Crash Course on the PMP Application

The PMI-MN dinner this month offered a PMP Application Writing workshop. Excellent timing since I just signed up for an exam prep course. This my take on the evening.

PMP Application Writing

I’ve been told that the PMP application process is difficult. This workshop was helpful because the presentation was short and practical which left plenty of time for questions and specific scenarios. These were my key takeaways:

  • “There is no cum laude on the PMP exam”
  • Professional Development Units (PDUs) and PM Education are not always the same thing
  • Only enter the number of hours they request under experience, there is no extra credit for more experience
  • List projects in order of size, not by date
  • The more detail you provide on your application the better and you’ll be less likely to get audited
  • Study to get 80% on the exam

Three Critical Success Factors for Project Managers

The main presentation wasn’t bad, but I was not a huge fan of Bill Johnson’s style. He told us early on that he ascribes to the “Socratean style of teaching”, and I should have left then. I spent most of my time taking notes on his style and the other people in the room than I did on his content. It was fun to practice Gutkind’s immersion technique.

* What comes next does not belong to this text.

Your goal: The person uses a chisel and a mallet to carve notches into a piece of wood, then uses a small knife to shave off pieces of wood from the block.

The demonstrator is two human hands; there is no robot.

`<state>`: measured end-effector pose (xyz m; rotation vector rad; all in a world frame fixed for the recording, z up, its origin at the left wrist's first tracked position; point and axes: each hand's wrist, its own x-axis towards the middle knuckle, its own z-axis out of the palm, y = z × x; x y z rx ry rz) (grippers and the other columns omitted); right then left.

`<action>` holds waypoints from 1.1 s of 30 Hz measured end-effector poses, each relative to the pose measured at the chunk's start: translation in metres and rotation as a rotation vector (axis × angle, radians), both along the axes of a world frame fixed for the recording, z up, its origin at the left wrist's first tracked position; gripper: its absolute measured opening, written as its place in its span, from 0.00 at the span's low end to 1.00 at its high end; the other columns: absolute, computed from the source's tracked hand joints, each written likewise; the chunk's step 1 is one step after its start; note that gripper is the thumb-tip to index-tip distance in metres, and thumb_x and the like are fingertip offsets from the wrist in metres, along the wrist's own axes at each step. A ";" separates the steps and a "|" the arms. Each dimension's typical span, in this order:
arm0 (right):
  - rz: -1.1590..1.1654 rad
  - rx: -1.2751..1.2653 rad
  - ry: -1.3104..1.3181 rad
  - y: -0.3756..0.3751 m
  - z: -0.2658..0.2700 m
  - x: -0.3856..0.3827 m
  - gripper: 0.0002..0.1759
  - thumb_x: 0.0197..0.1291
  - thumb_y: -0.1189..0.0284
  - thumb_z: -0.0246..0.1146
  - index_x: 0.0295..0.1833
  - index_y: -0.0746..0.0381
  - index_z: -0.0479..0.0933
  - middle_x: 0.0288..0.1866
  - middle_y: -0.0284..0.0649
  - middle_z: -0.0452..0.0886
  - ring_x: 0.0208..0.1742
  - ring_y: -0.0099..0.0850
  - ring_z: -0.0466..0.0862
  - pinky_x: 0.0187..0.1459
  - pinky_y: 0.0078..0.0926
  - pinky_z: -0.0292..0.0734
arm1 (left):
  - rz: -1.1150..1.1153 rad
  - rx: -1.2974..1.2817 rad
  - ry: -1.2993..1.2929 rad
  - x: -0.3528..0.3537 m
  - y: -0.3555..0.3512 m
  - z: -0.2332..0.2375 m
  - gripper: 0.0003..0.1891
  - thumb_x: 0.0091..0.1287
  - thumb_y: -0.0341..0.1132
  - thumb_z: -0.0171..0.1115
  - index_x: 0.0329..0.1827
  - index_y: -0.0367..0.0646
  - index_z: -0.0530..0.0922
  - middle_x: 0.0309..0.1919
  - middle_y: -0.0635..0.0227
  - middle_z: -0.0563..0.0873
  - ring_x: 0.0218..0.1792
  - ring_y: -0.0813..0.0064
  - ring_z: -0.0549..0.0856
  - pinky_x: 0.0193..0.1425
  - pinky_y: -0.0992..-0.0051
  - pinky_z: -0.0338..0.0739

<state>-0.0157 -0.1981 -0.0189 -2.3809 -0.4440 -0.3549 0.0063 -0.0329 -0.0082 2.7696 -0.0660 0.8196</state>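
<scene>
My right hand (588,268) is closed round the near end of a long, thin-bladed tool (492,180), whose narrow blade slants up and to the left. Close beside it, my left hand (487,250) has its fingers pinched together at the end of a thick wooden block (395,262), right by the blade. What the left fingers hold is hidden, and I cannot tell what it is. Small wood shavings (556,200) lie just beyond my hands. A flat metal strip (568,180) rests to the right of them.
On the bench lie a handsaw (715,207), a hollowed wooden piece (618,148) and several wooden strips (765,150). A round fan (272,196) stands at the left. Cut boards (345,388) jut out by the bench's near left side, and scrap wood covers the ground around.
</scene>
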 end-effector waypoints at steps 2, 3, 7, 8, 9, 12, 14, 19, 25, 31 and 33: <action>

His presentation revolved around the idea that if we took the time to align our projects to the company/leadership’s strategic vision; understood our own leadership style better; and increased our knowledge in the project management methodology we would have more successful projects. A good message, but one that could have been much more direct. I heard one person in the audience speak almost as much as Bill.

Overall, I would say this was an evening well spent. I got exactly what I was hoping for out of the workshop, more confidence in pursuing my PMP!

PM Movies in SPACE!

NASA was an early adopter of modern project management methodologies, so it stands to reason that movies based on their organization would illustrate key principles of the discipline. Watching The Martian I had a lot of empathy for Teddy. He’s the director of NASA and pseudo project manager of the effort to bring Mark home. This thought prompted me to analyze other NASA movies that also demonstrate the fundamental aspects of project management.

SPOILER ALERT: I will not tell you who lives or dies, but I will be reviewing critical plot points of recent blockbuster films.

Image Source: IMDB
Image Source: IMDB

“…get a viable amount of human life off the planet.”
Interstellar

• Scope: Fixed
• Schedule: Variable
• Cost: Variable

Interstellar is the convoluted tale of saving the human race from an inhospitable earth. The schedule is variable because there isn’t a specific time table, and we’re just told at some point in the future the blight will destroy all the crops. The cost is never discussed in the movie. NASA has become a sort of shadow agency and appears to have unlimited resources. This leaves the scope of perpetuating the human race as the fixed constraint. They have multiple plans to achieve this goal, but never stray from that objective.

Image Source: IMDB
Image Source: IMDB

“I’ll start starving on SOL 584.”
The Martian

• Scope: Variable
• Schedule: Fixed
• Cost: Variable

In the Martian, NASA’s objective is to help Mark stay alive until he can be rescued. The schedule is fixed because Mark’s rations will last for a limited amount of time and there is an optimum launch window to send him more supplies. The schedule is so critical that they cut every ancillary step in the plan and add more people to the team to ensure they launch the resupply on time. There is an excellent scene on their risk analysis of shortening the timeline that I am sure left every Quality Assurance Analyst in the audience cringing.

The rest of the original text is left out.